• [Work item]
Restate all of the data precisely, omitting nothing.

• [Data excerpt]
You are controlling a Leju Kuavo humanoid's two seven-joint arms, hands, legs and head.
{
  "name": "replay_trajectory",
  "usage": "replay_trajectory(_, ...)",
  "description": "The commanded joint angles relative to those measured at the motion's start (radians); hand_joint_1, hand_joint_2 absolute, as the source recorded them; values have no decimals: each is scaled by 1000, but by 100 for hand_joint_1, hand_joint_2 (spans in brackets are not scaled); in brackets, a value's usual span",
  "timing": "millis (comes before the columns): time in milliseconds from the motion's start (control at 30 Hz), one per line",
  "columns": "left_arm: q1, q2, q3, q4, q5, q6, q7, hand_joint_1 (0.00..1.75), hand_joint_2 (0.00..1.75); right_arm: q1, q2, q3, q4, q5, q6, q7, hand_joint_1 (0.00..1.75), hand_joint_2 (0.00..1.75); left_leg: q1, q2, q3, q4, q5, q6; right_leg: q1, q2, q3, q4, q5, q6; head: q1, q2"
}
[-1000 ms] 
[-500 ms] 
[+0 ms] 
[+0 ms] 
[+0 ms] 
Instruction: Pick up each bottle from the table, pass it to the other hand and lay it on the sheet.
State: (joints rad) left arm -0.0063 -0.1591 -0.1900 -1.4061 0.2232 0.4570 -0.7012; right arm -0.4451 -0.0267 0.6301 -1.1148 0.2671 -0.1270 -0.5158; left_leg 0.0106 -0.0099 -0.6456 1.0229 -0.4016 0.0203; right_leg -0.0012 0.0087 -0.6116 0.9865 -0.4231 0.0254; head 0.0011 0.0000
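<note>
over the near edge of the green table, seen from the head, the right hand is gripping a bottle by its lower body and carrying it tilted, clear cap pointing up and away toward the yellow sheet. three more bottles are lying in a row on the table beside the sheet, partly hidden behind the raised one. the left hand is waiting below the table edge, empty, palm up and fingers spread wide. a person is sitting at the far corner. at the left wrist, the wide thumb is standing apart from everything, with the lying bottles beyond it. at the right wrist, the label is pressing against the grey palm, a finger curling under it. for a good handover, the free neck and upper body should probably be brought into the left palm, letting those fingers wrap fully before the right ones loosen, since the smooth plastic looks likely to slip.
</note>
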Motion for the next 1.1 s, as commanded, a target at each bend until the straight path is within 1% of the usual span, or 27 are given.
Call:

• [Solution to the exercise]
You are controlling a Leju Kuavo humanoid's two seven-joint arms, hands, legs and head.
{
  "name": "replay_trajectory",
  "usage": "replay_trajectory(_, ...)",
  "description": "The commanded joint angles relative to those measured at the motion's start (radians); hand_joint_1, hand_joint_2 absolute, as the source recorded them; values have no decimals: each is scaled by 1000, but by 100 for hand_joint_1, hand_joint_2 (spans in brackets are not scaled); in brackets, a value's usual span",
  "timing": "millis (comes before the columns): time in milliseconds from the motion's start (control at 30 Hz), one per line",
  "columns": "left_arm: q1, q2, q3, q4, q5, q6, q7, hand_joint_1 (0.00..1.75), hand_joint_2 (0.00..1.75); right_arm: q1, q2, q3, q4, q5, q6, q7, hand_joint_1 (0.00..1.75), hand_joint_2 (0.00..1.75); left_leg: q1, q2, q3, q4, q5, q6; right_leg: q1, q2, q3, q4, q5, q6; head: q1, q2"
}
[-1000 ms] 
[-500 ms] 
[+0 ms] 
[+0 ms] 
[+0 ms] 
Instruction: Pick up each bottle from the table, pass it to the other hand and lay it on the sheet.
State: (joints rad) left arm -0.0063 -0.1591 -0.1900 -1.4061 0.2232 0.4570 -0.7012; right arm -0.4451 -0.0267 0.6301 -1.1148 0.2671 -0.1270 -0.5158; left_leg 0.0106 -0.0099 -0.6456 1.0229 -0.4016 0.0203; right_leg -0.0012 0.0087 -0.6116 0.9865 -0.4231 0.0254; head 0.0011 0.0000
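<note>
over the near edge of the green table, seen from the head, the right hand is gripping a bottle by its lower body and carrying it tilted, clear cap pointing up and away toward the yellow sheet. three more bottles are lying in a row on the table beside the sheet, partly hidden behind the raised one. the left hand is waiting below the table edge, empty, palm up and fingers spread wide. a person is sitting at the far corner. at the left wrist, the wide thumb is standing apart from everything, with the lying bottles beyond it. at the right wrist, the label is pressing against the grey palm, a finger curling under it. for a good handover, the free neck and upper body should probably be brought into the left palm, letting those fingers wrap fully before the right ones loosen, since the smooth plastic looks likely to slip.
</note>
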Motion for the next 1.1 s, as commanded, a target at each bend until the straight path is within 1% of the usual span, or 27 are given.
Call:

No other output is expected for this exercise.